Q: Can I batch-mark multiple rows?

A: Yes! If you find a pattern:

# Example: All these were matched to Q12332829 (Randers archive)
# All in different cities → All INCORRECT

validation_status: INCORRECT
validation_notes: "Batch validation: City mismatch, different local archives 
incorrectly grouped by fuzzy matcher"

Progress Tracking

Current Status

Metric Count Percentage
Total fuzzy matches 185 100%
Auto-marked INCORRECT 73 39.5%
Needs manual review 75 40.5%
Remaining unvalidated 37 20.0%

Note: The 37 "remaining unvalidated" are Priority 3-5 matches in the full CSV that aren't in the streamlined needs_review file.

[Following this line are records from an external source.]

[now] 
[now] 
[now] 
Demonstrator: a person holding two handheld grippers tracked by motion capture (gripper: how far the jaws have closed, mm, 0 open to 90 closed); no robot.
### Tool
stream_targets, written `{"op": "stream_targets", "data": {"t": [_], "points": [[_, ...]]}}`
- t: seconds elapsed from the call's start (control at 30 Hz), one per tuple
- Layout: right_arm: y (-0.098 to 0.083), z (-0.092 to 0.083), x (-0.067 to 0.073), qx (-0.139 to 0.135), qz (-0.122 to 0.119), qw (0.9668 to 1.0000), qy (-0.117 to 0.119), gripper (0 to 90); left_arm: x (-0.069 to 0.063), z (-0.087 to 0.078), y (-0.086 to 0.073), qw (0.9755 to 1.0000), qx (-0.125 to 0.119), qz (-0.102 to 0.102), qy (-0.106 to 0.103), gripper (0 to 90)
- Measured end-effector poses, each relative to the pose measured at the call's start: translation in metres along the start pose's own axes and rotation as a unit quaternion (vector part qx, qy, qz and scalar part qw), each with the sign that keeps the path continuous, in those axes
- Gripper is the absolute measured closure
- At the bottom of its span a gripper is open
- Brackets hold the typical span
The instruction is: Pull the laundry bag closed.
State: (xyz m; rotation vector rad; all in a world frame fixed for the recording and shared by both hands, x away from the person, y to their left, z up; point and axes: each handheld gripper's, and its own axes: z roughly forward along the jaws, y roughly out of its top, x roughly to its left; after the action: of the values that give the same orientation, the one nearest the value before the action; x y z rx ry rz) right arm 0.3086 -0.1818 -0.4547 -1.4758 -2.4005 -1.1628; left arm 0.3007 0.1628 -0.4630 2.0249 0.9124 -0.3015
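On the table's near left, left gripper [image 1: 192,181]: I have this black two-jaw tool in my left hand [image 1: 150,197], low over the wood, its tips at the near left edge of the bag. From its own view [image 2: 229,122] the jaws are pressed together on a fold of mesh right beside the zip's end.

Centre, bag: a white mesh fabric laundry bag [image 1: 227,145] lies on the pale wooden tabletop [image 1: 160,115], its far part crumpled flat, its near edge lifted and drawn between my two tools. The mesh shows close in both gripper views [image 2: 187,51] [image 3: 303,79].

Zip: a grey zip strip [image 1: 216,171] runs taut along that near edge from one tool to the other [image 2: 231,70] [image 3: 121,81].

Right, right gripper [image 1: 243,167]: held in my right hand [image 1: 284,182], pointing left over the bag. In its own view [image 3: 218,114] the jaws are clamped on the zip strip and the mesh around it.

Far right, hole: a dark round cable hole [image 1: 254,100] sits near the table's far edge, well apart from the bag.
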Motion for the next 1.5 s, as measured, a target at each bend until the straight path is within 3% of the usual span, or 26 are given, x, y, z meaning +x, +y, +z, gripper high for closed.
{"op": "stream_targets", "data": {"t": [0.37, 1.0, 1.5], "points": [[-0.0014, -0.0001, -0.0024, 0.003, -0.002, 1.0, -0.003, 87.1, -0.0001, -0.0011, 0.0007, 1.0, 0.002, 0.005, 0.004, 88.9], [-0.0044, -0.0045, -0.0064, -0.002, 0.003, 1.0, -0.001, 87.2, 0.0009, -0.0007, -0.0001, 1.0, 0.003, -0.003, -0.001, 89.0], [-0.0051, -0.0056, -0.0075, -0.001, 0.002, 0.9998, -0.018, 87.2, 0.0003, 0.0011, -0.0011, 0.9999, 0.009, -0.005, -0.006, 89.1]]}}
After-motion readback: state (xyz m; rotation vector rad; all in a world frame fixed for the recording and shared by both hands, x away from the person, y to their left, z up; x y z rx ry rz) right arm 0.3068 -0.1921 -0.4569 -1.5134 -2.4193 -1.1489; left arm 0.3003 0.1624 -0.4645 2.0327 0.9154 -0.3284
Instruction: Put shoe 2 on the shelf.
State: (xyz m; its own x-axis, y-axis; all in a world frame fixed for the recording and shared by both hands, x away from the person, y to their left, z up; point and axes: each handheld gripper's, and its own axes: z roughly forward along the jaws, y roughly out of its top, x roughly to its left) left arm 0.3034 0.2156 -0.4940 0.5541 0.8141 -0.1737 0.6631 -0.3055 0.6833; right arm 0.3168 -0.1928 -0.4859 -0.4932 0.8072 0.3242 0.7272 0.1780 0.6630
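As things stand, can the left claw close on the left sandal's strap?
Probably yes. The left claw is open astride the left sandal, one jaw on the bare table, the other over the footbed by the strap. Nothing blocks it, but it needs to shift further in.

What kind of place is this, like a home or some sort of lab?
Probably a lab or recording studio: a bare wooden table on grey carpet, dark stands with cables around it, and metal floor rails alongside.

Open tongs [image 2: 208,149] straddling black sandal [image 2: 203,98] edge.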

You can validate these later if needed.

Validation Milestones

  • Automated spot checks - 185 matches flagged (Nov 19)
  • Automated pre-fill - 73 obvious errors marked (Nov 19)
  • Manual review - 75 ambiguous cases (in progress)
  • Apply validation - Update main dataset
  • Quality check - Verify results
  • Documentation - Write summary report

Contact & Support

Questions?

  • Check: docs/WIKIDATA_VALIDATION_CHECKLIST.md - Detailed validation guide
  • Check: docs/AUTOMATED_SPOT_CHECK_RESULTS.md - Spot check methodology
  • Check: data/review/README.md - Quick reference

Found a bug in automated pre-fill?

  • Script: scripts/prefill_obvious_errors.py
  • Report issue with example row

Need expert review?

  • Mark as UNCERTAIN
  • Document what's unclear
  • Escalate after validation complete

Last Updated: November 19, 2025
Status: 73/185 validated (39.5% complete)
Next Action: Manual review of 75 remaining matches